Pushes for early resolution
At times, Ms Rosenberg noted, businesses may find it beneficial to push for early resolution to litigious matters.
“The pandemic has been impacting all businesses at all levels, and many companies may soon be experiencing cash flow issues. These companies may now be more willing to settle at a discount, giving a favourable window to resolve matters on favourable terms,” she suggested.
The backlog-driven delays of trials may be seen by plaintiffs as a motivation to settle, Ms Rosenberg continued, rather than possibly waiting years for a trial. Settlements can also, she added, help companies manage the uncertainties that the age of coronavirus has brought to law.
“By settling sooner, you avoid some future litigation risk and lighten your docket for whatever comes along next,” she wrote.
“There’s no way to accurately predict how the contours of litigation and liability are going to continue to change.”
Whether early resolution is beneficial, Ms Tran responded, will depend on three things.
“First, the client’s commercial attitude to being involved in the litigation. Second, the client’s views on the strengths of its case. Third, the quantum of exposure and legal costs,” she outlined.
“In some cases, clients may be willing to take a discount on the settlement to crystallise the recovery. In other cases, it may prefer to aggressively manage the costs of litigation while proceeding to trial if there is merit.
“There is no one size fits all rule when it comes to settlement.”
If early resolution is a possibility, Ms Tran continued, “then it is an option worth considering so businesses can take one, often historical, issue off the table and move on to operational matters.
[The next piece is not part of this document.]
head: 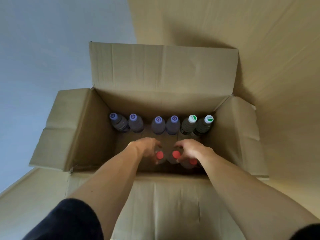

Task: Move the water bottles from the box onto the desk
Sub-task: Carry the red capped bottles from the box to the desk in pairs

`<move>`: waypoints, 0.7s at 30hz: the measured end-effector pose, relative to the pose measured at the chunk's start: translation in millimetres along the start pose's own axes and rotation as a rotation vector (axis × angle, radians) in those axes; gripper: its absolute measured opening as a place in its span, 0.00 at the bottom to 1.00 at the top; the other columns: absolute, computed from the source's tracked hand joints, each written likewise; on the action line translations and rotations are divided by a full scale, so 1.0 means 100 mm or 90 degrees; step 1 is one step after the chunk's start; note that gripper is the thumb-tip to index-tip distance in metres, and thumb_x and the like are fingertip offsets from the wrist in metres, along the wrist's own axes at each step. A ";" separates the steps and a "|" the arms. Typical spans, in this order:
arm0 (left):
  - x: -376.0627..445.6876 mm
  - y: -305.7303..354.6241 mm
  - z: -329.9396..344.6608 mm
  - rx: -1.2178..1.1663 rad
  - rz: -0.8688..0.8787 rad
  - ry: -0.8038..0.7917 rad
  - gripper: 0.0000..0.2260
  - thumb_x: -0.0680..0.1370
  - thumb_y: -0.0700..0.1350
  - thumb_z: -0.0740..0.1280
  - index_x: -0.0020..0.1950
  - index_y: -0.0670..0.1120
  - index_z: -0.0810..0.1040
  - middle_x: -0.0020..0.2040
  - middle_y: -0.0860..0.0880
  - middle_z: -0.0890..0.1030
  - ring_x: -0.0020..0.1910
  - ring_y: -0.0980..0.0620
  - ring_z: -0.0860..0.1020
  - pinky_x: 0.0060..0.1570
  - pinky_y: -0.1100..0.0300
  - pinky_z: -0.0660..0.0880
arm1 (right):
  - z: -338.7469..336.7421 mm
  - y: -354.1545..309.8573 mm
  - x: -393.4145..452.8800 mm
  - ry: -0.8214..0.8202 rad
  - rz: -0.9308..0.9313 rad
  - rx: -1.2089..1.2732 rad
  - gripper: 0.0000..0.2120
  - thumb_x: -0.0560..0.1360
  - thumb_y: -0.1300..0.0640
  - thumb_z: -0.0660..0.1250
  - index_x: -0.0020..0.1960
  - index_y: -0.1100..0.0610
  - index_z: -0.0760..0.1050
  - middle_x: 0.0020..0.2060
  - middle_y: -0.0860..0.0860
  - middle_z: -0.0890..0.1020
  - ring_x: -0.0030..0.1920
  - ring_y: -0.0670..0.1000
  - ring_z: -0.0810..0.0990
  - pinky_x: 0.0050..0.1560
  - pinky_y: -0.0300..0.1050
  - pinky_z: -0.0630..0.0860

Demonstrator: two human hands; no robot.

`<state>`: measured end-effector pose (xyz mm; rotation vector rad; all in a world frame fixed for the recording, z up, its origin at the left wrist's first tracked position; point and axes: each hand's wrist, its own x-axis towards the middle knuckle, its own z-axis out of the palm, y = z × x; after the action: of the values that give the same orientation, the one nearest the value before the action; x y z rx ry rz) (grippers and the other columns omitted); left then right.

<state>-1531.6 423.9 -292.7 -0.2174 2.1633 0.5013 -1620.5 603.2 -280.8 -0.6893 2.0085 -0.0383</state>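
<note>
Pale floor and cardboard surround an open box (83, 129) seen from above. Both hands reach inside at the pick-up step: the left hand (147, 147) curls round one red-capped bottle (159, 155), the right hand (190, 149) round another (176, 155) just beside it at three o'clock. Six more bottles (157, 124) line the far wall at twelve o'clock. Next, I judge, comes a straight lift clear of the flaps; no tabletop shows.

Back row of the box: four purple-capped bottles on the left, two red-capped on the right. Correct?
Not quite. The two bottles on the right have white-and-green caps, not red; the head view shows it. The four purple-capped bottles are as stated.
</note>
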 end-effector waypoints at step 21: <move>0.59 -0.25 0.26 -0.228 -0.017 0.059 0.31 0.71 0.45 0.79 0.72 0.50 0.73 0.67 0.47 0.78 0.66 0.46 0.76 0.67 0.52 0.72 | 0.21 0.13 0.62 0.018 0.038 0.207 0.32 0.69 0.53 0.80 0.70 0.48 0.73 0.65 0.51 0.76 0.64 0.53 0.74 0.62 0.47 0.70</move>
<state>-1539.3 413.6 -361.1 -0.4732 2.1436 0.8773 -1631.7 589.6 -345.3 -0.4223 1.9883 -0.3331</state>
Certainty might be very valuable to businesses currently, but the question will come down to price”.
“It is also important to remember that, in some kinds of cases, early resolution is inherently difficult, for example where court approval is required or where quantum is challenging to quantify at an early stage,” she added.
Australian courts proved to be “incredibly adaptive” in the pandemic environment, Ms Tran reflected.
“Apart from a short delay at the start of lockdown, it has been close to business as usual, albeit with a few procedural adjustments. Businesses involved in commercial litigation should assume that their cases will progress according to the usual timetable,” she said.
Litigation, she mused, is considered to be countercyclical.
“The pandemic has disrupted large parts of the economy, which may translate into more litigation in some sectors. Conversely, there will be sectors that have no appetite to commence or defend litigation, so for them there will be increased motivation for early resolution,” she explained.
Ultimately, Ms Rosenberg concluded, there is one outcome that remains easy to predict when it comes to litigation approaches: “We will continue to see plaintiffs’ advocates thinking up new and unique ways to sue.”